Intrathecal immunoglobulin A and G antibodies to synapsin in a patient with limbic encephalitis.

OBJECTIVE: To report on the identification of intrathecally synthesized immunoglobulin A (IgA) and immunoglobulin G (IgG) antibodies to synapsin, a synaptic vesicle-associated protein, in a patient with limbic encephalitis.
METHODS: Methods included clinical characterization, indirect immunofluorescence, immunoprecipitation, mass spectrometry, immunoblots of wild-type and synapsin I/II/III knockout mice, and cell-based assays with synapsin Ia, Ib, IIa, and IIb plasmids.
RESULTS: A 69-year-old man presented with confusion, disorientation, seizures, and left hippocampal hyperintensities on MRI. CSF examinations revealed an intrathecal IgA and IgG synthesis. Except for IgG antibodies to voltage-gated potassium channels in CSF, screening for known neuronal autoantibodies in serum and CSF was negative. However, indirect immunofluorescence using the patient's CSF showed binding of IgA to mouse hippocampus, amygdala, and cerebellum. Immunoprecipitation with CSF IgA followed by mass spectrometry identified synapsin as autoantigenic target. Knockout tissues and cell-based assays confirmed that IgA and IgG in the patient's CSF and serum reacted with synapsin Ia, Ib, and IIa. Calculation of antibody indices proved intrathecal synthesis of anti-synapsin IgA and IgG. The patient responded clinically to immunotherapy but developed left hippocampal atrophy. CSF IgA or IgG of the patient did not bind to live, unfixed, and nonpermeabilized mouse hippocampal neurons, compatible with synapsin being an intracellular antigen.
CONCLUSIONS: This report identifies isoforms of the synaptic vesicle-associated protein synapsin as targets of intrathecally produced IgA and IgG antibodies in a patient with limbic encephalitis. Future studies should clarify the prevalence and pathogenic relevance of anti-synapsin antibodies in limbic encephalitis.

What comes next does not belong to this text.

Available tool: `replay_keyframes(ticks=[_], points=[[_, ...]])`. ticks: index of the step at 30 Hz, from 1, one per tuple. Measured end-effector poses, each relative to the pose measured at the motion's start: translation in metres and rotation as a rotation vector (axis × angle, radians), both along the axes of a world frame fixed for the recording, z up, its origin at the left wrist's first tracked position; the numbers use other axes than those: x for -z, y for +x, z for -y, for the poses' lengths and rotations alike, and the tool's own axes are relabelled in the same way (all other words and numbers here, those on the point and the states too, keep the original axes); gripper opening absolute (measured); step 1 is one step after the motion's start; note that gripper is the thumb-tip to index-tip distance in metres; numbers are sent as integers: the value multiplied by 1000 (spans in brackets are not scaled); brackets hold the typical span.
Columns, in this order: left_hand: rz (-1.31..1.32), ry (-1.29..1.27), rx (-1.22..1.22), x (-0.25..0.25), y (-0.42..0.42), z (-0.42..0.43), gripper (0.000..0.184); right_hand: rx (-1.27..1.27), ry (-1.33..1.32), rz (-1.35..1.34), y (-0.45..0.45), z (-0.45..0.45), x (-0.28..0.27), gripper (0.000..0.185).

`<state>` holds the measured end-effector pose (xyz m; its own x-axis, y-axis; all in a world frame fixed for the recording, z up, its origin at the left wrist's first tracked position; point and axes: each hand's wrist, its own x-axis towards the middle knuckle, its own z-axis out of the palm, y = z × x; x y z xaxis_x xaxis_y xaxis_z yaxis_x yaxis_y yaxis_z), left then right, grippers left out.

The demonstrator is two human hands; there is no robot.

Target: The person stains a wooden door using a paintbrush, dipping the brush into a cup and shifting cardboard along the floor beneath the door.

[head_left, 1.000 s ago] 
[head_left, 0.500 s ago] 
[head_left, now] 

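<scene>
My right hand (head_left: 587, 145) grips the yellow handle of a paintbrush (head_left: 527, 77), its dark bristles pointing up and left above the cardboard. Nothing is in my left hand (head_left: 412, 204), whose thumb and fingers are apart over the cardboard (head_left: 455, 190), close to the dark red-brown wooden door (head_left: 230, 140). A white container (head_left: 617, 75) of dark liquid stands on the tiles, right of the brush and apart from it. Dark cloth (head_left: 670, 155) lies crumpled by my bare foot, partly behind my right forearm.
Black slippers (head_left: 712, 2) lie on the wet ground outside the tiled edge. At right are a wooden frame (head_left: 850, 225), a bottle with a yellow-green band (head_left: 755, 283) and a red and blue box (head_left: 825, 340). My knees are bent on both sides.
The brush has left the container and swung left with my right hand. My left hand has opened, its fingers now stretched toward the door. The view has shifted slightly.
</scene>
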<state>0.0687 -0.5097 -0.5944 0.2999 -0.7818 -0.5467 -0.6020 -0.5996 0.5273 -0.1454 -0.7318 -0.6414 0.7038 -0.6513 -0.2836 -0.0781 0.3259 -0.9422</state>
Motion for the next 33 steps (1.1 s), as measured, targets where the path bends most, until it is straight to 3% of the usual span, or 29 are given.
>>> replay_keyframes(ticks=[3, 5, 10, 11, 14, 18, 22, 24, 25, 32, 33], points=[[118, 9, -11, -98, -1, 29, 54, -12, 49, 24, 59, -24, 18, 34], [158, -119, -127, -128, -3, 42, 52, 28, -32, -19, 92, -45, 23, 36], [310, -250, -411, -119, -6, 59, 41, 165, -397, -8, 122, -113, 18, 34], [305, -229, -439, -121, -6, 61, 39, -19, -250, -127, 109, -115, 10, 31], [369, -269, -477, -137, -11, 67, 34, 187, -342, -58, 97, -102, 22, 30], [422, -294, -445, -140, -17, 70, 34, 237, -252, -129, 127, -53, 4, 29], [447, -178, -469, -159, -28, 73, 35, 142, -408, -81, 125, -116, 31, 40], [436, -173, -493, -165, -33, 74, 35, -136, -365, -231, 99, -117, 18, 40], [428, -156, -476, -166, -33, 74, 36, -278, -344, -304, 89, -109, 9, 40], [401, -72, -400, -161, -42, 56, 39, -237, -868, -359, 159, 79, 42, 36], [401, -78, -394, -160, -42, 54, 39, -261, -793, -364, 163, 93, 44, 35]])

Limbic encephalitis is characterized by memory dysfunction, seizures, behavioral changes, and mesiotemporal involvement on imaging or neuropathologic studies, and is frequently associated with antibodies to neuronal autoantigens.[1] We report on the identification of synapsin, a synaptic vesicle-associated protein, as an antigenic target of intrathecally synthesized immunoglobulin A (IgA) and immunoglobulin G (IgG) in a patient with limbic encephalitis.

METHODS

Standard protocol approvals, registrations, and patient consents.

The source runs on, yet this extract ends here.